• [PROVIDED INFORMATION]
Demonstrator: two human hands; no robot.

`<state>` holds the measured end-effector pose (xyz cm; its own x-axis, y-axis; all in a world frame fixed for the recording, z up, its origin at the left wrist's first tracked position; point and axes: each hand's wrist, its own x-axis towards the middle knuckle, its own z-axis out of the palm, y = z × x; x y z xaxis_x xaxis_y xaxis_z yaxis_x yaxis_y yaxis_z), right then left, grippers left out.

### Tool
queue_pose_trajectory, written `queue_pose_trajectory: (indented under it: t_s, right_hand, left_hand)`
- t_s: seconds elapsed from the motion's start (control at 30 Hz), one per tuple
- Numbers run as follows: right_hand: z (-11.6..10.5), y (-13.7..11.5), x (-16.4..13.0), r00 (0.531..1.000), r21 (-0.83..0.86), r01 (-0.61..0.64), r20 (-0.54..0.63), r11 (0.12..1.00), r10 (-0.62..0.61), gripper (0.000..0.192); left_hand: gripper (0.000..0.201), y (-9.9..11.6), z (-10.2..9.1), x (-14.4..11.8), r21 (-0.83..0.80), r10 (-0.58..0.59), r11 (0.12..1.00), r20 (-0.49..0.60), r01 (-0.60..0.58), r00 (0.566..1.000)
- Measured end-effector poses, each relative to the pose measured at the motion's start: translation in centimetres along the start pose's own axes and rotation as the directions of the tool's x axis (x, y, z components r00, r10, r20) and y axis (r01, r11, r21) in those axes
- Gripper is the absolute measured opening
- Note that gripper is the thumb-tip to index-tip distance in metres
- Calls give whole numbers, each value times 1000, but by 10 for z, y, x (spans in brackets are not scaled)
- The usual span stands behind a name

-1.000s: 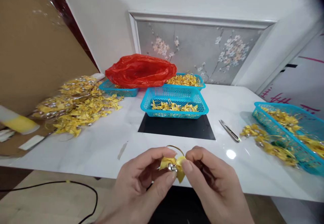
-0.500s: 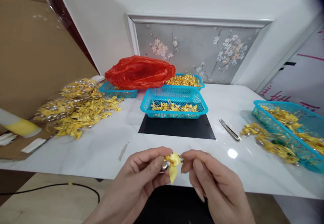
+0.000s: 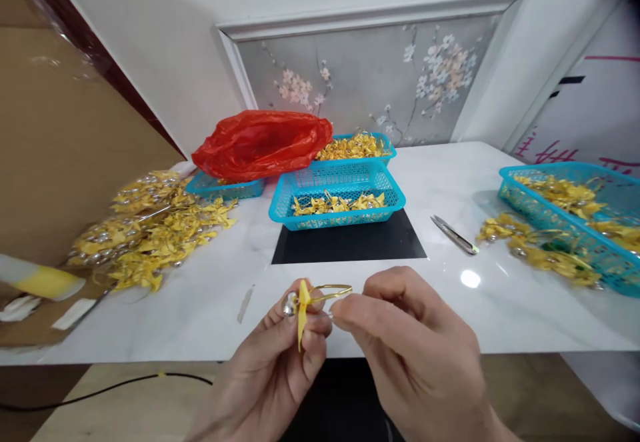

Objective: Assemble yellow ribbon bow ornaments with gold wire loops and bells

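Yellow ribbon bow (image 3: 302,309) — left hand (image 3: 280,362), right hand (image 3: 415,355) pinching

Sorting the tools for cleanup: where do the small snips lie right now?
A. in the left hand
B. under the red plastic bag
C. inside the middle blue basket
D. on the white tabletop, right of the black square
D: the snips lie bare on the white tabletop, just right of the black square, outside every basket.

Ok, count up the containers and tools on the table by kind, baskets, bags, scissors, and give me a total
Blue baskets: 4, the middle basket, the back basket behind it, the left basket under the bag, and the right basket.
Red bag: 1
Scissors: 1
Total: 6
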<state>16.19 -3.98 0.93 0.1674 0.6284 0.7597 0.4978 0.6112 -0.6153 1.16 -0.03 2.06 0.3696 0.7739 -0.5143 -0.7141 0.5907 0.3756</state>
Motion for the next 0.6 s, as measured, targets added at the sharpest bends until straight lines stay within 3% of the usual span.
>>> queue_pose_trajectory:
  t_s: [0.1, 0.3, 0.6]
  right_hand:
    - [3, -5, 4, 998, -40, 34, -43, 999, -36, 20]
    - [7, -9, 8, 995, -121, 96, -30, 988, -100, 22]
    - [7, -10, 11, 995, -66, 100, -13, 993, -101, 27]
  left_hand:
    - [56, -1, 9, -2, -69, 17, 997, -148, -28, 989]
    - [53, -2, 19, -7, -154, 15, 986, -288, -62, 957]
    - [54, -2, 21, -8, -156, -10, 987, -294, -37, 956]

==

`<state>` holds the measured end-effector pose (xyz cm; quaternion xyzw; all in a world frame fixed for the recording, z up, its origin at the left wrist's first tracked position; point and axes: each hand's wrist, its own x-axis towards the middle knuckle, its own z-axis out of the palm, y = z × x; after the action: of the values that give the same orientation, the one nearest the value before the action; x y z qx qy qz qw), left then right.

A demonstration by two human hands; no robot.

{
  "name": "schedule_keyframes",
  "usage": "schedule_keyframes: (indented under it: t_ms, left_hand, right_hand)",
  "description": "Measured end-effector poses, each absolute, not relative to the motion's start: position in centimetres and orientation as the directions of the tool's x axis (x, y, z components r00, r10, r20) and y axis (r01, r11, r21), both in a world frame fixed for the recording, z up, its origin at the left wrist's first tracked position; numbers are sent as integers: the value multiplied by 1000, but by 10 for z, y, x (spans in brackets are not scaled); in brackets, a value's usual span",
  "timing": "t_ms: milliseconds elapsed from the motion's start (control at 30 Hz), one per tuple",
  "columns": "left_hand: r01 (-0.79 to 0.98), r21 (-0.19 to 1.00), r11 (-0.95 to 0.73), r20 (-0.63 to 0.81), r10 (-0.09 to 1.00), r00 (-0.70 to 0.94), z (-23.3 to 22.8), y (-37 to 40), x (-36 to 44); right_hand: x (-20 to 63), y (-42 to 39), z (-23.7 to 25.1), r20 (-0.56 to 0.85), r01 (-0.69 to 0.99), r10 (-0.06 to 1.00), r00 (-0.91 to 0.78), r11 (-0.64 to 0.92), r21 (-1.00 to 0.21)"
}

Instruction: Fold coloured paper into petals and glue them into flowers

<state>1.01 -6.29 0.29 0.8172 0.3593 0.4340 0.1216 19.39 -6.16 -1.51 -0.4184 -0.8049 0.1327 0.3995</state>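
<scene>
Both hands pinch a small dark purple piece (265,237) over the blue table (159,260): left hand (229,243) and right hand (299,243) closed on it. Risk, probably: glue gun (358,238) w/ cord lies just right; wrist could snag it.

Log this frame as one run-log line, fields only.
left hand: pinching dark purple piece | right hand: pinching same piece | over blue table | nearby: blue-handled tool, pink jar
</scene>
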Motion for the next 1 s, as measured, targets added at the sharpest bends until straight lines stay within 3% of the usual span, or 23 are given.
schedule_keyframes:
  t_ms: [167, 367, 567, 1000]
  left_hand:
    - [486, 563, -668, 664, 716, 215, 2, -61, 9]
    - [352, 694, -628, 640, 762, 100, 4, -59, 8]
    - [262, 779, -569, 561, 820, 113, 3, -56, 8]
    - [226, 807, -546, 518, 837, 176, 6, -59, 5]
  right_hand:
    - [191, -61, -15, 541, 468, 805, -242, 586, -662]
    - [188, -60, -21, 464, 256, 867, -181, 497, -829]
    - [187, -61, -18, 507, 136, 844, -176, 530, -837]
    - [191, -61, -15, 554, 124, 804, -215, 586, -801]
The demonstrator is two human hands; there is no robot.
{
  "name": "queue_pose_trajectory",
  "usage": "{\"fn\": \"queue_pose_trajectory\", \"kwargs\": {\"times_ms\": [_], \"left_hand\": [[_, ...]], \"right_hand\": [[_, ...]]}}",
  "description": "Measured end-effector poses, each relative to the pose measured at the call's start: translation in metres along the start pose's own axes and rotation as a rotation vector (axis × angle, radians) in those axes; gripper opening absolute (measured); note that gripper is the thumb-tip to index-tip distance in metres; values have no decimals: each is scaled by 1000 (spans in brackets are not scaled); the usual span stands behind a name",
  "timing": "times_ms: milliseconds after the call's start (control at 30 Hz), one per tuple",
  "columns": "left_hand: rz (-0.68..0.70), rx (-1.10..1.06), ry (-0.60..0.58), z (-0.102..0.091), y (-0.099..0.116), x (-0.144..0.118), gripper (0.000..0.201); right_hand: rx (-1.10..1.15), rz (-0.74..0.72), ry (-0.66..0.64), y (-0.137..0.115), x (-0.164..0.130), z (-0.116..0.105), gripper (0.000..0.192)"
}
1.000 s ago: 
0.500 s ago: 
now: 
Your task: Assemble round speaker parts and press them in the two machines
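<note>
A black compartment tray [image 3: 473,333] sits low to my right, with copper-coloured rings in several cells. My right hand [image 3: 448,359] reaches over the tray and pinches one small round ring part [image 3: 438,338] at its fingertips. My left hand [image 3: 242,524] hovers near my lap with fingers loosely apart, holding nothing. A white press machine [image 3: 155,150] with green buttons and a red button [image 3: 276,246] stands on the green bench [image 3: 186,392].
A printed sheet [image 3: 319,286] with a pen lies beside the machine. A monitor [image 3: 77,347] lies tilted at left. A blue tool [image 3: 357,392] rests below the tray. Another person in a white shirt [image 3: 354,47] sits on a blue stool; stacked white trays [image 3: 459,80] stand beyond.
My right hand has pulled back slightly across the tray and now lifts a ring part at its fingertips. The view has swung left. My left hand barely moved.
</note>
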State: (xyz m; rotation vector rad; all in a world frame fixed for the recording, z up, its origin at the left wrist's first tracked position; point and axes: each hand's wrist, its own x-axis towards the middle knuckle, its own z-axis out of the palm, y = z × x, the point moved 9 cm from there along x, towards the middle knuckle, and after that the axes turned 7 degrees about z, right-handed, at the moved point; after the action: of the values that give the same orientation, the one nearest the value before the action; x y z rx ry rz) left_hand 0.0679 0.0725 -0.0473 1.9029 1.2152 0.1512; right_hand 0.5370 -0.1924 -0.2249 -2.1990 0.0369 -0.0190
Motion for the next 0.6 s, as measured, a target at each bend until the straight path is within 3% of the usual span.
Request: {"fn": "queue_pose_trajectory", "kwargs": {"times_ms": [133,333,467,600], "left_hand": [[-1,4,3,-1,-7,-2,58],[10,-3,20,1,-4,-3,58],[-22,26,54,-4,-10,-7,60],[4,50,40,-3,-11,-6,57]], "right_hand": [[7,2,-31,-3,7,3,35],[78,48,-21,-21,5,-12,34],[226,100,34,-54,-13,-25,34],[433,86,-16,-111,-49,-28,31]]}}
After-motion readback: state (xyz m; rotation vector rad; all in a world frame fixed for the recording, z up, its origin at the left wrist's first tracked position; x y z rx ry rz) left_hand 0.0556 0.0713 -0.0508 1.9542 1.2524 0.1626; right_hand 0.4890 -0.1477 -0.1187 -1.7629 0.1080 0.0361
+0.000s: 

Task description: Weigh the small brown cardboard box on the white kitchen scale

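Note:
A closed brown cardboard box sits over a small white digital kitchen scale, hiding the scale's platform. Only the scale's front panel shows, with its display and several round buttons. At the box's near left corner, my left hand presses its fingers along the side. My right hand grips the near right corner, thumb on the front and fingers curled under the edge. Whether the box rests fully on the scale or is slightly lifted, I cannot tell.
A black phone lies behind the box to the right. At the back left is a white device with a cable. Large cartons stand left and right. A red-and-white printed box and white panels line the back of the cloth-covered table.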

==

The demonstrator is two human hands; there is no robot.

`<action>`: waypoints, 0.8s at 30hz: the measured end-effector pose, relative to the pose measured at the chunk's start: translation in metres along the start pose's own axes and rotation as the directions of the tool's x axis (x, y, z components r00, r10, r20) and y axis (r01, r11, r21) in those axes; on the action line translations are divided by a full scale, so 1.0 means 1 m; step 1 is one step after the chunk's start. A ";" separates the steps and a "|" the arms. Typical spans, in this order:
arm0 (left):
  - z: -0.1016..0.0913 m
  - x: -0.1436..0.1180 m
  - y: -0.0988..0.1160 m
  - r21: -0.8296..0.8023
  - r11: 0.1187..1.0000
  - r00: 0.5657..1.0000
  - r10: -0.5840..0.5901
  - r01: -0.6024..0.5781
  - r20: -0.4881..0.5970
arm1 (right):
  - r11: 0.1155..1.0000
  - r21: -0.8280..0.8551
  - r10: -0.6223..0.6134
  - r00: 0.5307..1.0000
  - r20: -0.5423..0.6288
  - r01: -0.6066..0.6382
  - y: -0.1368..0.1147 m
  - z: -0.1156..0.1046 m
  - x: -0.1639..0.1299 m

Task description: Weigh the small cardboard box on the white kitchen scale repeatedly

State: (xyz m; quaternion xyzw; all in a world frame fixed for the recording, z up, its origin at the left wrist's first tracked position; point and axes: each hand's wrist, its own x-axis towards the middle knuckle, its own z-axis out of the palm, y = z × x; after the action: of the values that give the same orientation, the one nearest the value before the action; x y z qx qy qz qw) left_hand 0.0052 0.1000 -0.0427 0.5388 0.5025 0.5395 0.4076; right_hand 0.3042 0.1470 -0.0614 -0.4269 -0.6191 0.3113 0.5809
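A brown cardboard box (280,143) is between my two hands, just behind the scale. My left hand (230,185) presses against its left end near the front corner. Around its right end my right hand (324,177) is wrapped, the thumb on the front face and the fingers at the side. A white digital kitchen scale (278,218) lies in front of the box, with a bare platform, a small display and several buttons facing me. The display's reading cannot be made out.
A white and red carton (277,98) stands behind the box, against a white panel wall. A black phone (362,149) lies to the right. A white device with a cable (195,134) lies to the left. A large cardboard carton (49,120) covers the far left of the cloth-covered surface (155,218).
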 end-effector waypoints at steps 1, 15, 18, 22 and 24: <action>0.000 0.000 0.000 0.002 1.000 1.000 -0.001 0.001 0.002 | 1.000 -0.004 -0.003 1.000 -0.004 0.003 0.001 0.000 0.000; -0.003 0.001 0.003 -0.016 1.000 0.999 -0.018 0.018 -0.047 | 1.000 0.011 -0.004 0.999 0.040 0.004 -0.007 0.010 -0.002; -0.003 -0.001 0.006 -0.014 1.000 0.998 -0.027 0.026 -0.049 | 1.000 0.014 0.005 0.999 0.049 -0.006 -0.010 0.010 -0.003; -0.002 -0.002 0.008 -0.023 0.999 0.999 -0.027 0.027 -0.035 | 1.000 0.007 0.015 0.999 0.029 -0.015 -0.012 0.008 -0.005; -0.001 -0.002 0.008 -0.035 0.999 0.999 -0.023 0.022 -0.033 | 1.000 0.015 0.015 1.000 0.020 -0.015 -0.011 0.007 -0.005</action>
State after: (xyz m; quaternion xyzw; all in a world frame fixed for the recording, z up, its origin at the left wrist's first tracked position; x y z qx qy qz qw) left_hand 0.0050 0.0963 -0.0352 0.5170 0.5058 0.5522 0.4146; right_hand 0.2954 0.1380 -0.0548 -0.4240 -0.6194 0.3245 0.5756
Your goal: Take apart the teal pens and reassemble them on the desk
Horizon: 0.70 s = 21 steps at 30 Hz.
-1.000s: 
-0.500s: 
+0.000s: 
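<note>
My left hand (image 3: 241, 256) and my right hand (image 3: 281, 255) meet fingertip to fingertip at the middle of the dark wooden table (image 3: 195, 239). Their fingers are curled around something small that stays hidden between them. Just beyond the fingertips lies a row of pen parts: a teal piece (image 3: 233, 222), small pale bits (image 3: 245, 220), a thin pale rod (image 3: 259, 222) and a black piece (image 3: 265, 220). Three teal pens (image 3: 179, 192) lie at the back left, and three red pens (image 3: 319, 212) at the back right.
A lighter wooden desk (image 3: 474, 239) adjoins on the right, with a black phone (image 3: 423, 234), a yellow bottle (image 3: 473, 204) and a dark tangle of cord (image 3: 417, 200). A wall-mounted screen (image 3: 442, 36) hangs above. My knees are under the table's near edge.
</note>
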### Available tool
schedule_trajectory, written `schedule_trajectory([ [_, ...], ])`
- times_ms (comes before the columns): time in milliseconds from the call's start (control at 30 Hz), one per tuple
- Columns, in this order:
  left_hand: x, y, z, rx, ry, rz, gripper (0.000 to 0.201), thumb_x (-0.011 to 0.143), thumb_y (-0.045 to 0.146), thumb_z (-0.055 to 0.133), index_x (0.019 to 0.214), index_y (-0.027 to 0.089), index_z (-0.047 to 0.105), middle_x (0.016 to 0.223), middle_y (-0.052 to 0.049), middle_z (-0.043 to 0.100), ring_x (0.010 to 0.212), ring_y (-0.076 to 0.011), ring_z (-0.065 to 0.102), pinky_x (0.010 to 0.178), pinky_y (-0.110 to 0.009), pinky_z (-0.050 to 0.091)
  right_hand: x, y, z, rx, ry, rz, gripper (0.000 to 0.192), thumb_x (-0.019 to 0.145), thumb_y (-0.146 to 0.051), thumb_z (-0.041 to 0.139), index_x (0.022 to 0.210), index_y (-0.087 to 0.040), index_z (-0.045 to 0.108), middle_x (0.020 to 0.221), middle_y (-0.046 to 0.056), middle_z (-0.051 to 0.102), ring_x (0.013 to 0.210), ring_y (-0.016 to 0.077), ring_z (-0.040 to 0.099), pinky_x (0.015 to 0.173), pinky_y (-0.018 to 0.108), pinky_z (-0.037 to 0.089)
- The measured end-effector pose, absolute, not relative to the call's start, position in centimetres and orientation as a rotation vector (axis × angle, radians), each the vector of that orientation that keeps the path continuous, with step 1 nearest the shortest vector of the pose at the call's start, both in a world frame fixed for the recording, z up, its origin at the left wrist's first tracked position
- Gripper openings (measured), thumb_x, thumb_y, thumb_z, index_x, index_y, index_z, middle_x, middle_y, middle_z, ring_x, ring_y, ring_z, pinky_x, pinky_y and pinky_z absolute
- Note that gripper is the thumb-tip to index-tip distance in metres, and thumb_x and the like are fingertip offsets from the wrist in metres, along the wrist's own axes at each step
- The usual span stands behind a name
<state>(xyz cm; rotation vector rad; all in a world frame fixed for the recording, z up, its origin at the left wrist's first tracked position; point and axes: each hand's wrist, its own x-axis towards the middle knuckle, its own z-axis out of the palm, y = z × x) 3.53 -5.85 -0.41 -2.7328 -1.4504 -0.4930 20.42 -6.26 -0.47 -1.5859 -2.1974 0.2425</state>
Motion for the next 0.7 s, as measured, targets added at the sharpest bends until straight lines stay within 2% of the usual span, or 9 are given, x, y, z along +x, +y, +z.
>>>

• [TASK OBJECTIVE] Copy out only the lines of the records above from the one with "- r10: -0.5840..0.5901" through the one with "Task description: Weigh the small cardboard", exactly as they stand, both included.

• [EXERCISE ANSWER]
  - r10: -0.5840..0.5901
  - r01: -0.6024..0.5781
  - r20: -0.4881..0.5970
arm1 (right):
  - r11: 0.1155..1.0000
  - r21: -0.8280..0.8551
  - r10: -0.6223..0.6134
  - r00: 0.5307..1.0000
  - r20: -0.5423..0.6288
  - r01: -0.6066..0.6382
  - y: -0.1368..0.1147 m
  - z: -0.1156..0.1046 m
  - x: -0.1639..0.1299 m

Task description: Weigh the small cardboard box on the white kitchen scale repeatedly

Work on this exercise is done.